I used the cluster analysis of the rows and columns in a heatmap mainly as a way to order the display in a meaningful way. This is valid, widely used, and falls under the more general problem of seriation: “to arrange all objects in a set in a linear order given available data and some loss or merit function in order to reveal structural information” (Hahsler, Hornik, and Buchta (2008)). The R package seriation (Hahsler, Buchta, and Hornik (2024)) provides a rich array of techniques to sequence data in various formats, and the default method for our case is “PCA”. In what follows, we shall be applying principal components analysis to the principal components of our data!
va |> xw(1) |> ser()
Free of the distracting dendrograms, we can concentrate on the ordering of the items. Not surprisingly for a first component, it reflects an overall ordering in terms of the general extent of aggression. All three facets capture this in one way or another – obviously, curse-scold-shout and “want” vs “do”, but the different locus of control in the four situations (me to blame vs others to blame) provides quite different justification for an angry reaction. The first component finds an optimum compromise between the three facets.
It seems that biclustering, or the simultaneous grouping of the rows and columns of a data matrix in order to identify homogeneous subsets, has been suggested by Hartigan quite a long time ago. However, it only attracted massive attention when applied to gene expression data. These are highly specialised applications where the number of variables typically exceeds the number of observations, and where enormous interest may lie with a tiny dense cluster that might hold the key to the genetic origin of some horrible condition. A good overview is provided by Castanho, Aidos, and Madeira (2024). From there we see that biclustering is not immune to the problem with ordinary clustering I mentioned before: too many different algorithms, too little guidance on how to choose the most appropriate one.
We already did some kind of biclustering with the clustered heatmaps. For further illustration, I have selected the biclustermd package (Reisner (2021)). It produced results that seem closer to what we need in our example, supports only one clustering method (Li et al. (2020)), and has the additional advantage that it can also work with data sets containing missing values.

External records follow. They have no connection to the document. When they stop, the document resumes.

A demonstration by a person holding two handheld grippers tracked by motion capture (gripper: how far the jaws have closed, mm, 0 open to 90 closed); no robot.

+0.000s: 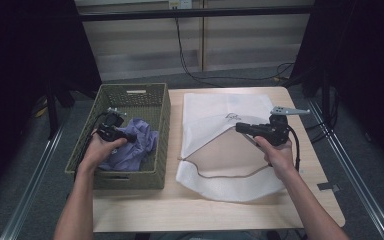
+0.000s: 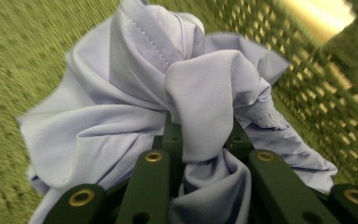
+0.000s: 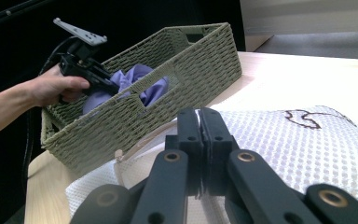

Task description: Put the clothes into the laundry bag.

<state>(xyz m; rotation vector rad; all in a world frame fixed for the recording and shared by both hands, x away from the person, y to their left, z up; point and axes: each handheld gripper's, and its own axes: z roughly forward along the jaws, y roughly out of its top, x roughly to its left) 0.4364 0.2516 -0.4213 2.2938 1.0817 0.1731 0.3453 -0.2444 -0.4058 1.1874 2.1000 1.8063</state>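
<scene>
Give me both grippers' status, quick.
Left gripper: shut on the purple cloth in the basket.
Right gripper: shut, pinching the edge of the white mesh bag.

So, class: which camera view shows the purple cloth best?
The left gripper view: the purple cloth is close up, bunched between that hand-held gripper's jaws. The high view shows it small in the green basket; the right gripper view shows it partly behind the basket wall.

Lilac cloth (image 2: 135,88), olive woven basket (image 1: 155,107), white dotted mesh bag (image 3: 279,149).
</scene>
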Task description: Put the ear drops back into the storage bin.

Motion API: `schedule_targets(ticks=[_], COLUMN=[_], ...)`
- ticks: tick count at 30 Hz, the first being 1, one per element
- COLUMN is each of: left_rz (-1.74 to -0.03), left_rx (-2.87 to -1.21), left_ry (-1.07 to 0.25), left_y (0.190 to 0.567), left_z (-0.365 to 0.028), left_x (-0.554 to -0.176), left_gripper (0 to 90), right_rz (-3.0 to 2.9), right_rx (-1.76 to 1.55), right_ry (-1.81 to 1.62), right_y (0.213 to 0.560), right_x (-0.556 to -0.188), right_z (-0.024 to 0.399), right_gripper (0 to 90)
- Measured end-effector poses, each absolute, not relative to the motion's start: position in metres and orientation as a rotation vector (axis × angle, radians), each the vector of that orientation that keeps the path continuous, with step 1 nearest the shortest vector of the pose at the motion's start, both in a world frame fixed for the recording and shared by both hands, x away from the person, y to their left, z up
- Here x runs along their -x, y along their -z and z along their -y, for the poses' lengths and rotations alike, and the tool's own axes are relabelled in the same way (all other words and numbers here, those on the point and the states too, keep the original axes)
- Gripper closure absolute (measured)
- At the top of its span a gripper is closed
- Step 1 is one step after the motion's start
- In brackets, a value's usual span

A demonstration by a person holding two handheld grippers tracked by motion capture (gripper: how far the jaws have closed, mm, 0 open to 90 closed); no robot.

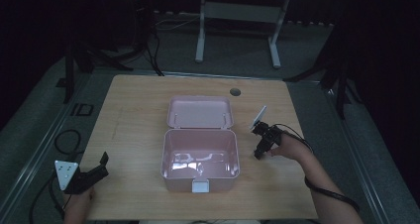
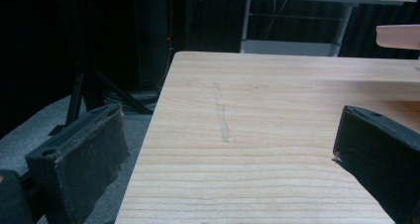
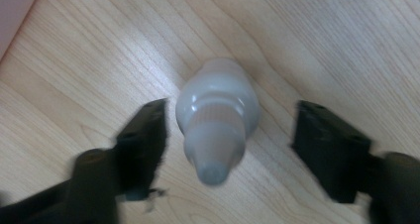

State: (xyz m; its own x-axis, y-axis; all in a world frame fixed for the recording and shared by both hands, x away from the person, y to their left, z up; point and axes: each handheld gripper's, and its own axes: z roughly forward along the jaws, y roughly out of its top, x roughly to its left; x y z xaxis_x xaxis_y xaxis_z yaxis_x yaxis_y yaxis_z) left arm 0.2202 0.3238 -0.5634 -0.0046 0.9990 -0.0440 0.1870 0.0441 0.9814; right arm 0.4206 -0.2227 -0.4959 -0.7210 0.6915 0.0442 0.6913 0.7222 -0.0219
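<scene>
In the high view, the right gripper (image 1: 258, 152) pointed down at the table (image 1: 133, 115), just right of the open pink box (image 1: 200, 159); the left gripper (image 1: 101, 165) rested near the table's left edge. In the left gripper view, its jaws stood wide apart over bare wood. In the right gripper view, a small white bottle (image 3: 216, 119) stood on the table between the jaws, which were apart and not touching it.

A small white bottle (image 3: 216, 125) stands upright on the pale wooden tabletop, seen almost straight from above in the centre of the right gripper view. Its body is rounded and glossy, with a stepped shoulder narrowing to a ribbed collar and a tapered, blunt-tipped cap that points toward the camera. The cap end is blurred. It sits apart from both black pads, nearer the left one.
</scene>
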Motion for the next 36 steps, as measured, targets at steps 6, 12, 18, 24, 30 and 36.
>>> schedule_targets(ticks=[6, 12, 18, 24, 30, 36], left_rz=[-1.367, -1.369, -1.371, -1.372, -1.373, -1.374], left_rx=[-1.312, -1.313, -1.313, -1.313, -1.312, -1.312], left_ry=[-1.081, -1.081, -1.082, -1.083, -1.083, -1.083], left_y=[0.563, 0.563, 0.563, 0.563, 0.563, 0.563], left_z=[-0.324, -0.324, -0.324, -0.324, -0.324, -0.324], left_x=[-0.22, -0.22, -0.22, -0.22, -0.221, -0.221], left_gripper=[0.5, 0.5, 0.5, 0.5, 0.5, 0.5], right_rz=[2.869, 2.905, 2.942, 2.966, 2.996, 3.064], right_rx=[1.135, 1.083, 1.015, 0.907, 0.808, 0.704], right_ry=[-0.016, -0.064, -0.092, -0.072, -0.048, -0.044], right_y=[0.501, 0.505, 0.502, 0.497, 0.49, 0.482], right_x=[-0.423, -0.422, -0.419, -0.413, -0.408, -0.4], right_z=[0.214, 0.208, 0.209, 0.213, 0.217, 0.217], right_gripper=[46.3, 59.2, 59.5, 59.5, 59.5, 59.7])
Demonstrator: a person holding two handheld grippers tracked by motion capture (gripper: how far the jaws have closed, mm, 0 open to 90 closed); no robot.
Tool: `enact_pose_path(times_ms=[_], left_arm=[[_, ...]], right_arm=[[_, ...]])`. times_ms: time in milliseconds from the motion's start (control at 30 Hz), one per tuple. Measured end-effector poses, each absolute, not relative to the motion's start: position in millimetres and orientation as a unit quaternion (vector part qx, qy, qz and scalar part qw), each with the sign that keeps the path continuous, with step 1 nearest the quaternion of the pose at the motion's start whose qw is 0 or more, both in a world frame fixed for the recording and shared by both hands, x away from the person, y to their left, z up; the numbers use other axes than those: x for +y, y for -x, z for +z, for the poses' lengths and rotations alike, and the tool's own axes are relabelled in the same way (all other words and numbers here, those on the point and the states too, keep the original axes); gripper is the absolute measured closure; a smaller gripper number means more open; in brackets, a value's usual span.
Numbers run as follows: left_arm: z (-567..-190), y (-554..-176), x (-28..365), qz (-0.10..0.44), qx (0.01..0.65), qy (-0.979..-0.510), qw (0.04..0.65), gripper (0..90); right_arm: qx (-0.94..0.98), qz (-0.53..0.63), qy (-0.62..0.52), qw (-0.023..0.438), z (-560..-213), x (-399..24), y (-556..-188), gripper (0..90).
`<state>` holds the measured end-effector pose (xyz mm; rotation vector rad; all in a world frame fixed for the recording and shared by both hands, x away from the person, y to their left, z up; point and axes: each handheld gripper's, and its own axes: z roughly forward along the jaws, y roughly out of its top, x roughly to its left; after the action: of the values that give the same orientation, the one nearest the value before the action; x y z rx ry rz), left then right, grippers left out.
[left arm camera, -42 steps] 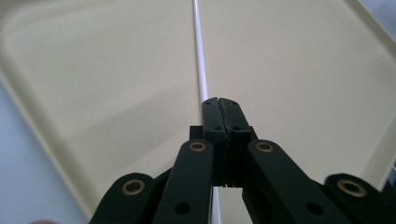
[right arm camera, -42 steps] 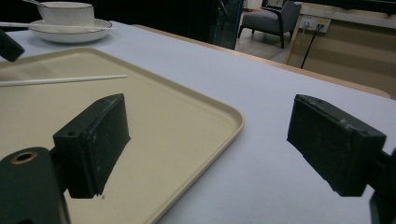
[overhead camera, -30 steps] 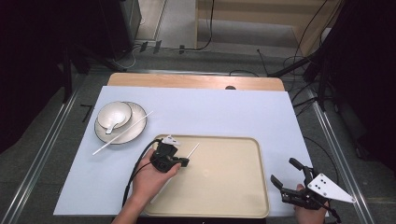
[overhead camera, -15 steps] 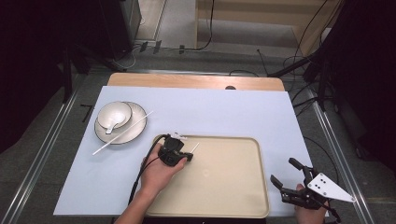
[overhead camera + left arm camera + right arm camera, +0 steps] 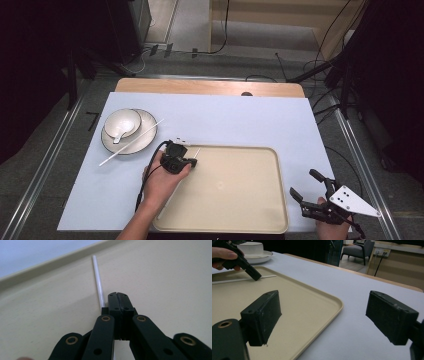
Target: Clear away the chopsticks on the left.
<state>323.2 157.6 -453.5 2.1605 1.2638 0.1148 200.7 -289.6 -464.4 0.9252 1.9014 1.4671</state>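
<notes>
My left gripper (image 5: 192, 161) (image 5: 117, 296) is shut over the far left corner of the beige tray (image 5: 235, 200). A thin white chopstick (image 5: 197, 151) (image 5: 98, 280) is pinched in it and sticks out past the jaw tips, low over the tray floor near the rim. The right gripper view shows that gripper (image 5: 255, 277) with the chopstick (image 5: 268, 277) running out on both sides of it. My right gripper (image 5: 304, 183) (image 5: 323, 312) stands open with nothing between its jaws, just off the tray's right edge.
A white plate (image 5: 145, 137) holding a bowl (image 5: 122, 122) and a spoon (image 5: 119, 135) sits at the left on the pale blue mat (image 5: 250, 120). A second white chopstick (image 5: 132, 143) lies across the plate's rim. Cables and dark stands surround the table.
My left hand has shifted a little over the tray's far left corner, carrying the chopstick with it. The right gripper has stayed where it was.
</notes>
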Motion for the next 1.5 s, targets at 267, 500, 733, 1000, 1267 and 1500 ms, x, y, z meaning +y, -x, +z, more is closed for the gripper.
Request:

Remembering the results from the DIF analysis by gender, I produced the following result with 2 row clusters and 3 column clusters:
We can also apply biclustering to one of the SVD components, for example the third one:
bca = biclustermd(xw(va,3), 2, 2)
autoplot(bca) + scale_fill_distiller()
Unfortunately, the default display does not show the item labels, but we do have a way to check cluster membership. It’s a deja vu:
col.names(bca)
## col_cluster col_name
## 1 1 S1DoCurse
## 2 1 S1DoScold
## 3 1 S1DoShout
## 4 1 S2DoCurse
## 5 1 S2DoScold
## 6 1 S2DoShout
## 7 1 S3DoCurse
## 8 1 S3DoScold
## 9 1 S3DoShout
## 10 1 S3WantShout
## 11 1 S4DoCurse
## 12 1 S4DoScold
## 13 1 S4DoShout
## 14 1 S4WantCurse
## 15 1 S4WantScold
## 16 1 S4WantShout
## 17 2 S1WantCurse
## 18 2 S1WantScold
## 19 2 S1WantShout
## 20 2 S2WantCurse
## 21 2 S2WantScold
## 22 2 S2WantShout
## 23 2 S3WantCurse
## 24 2 S3WantScold
Our short and hopefully not too boring excursion into multivariate analysis has come to an end. To an extent, we have been playing the old game of using classification methods to learn what we already know. It will not be so easy with completely unfamiliar data. However, the fact that we can detect the essential structure of the data in a consistent way between different methods is reassuring.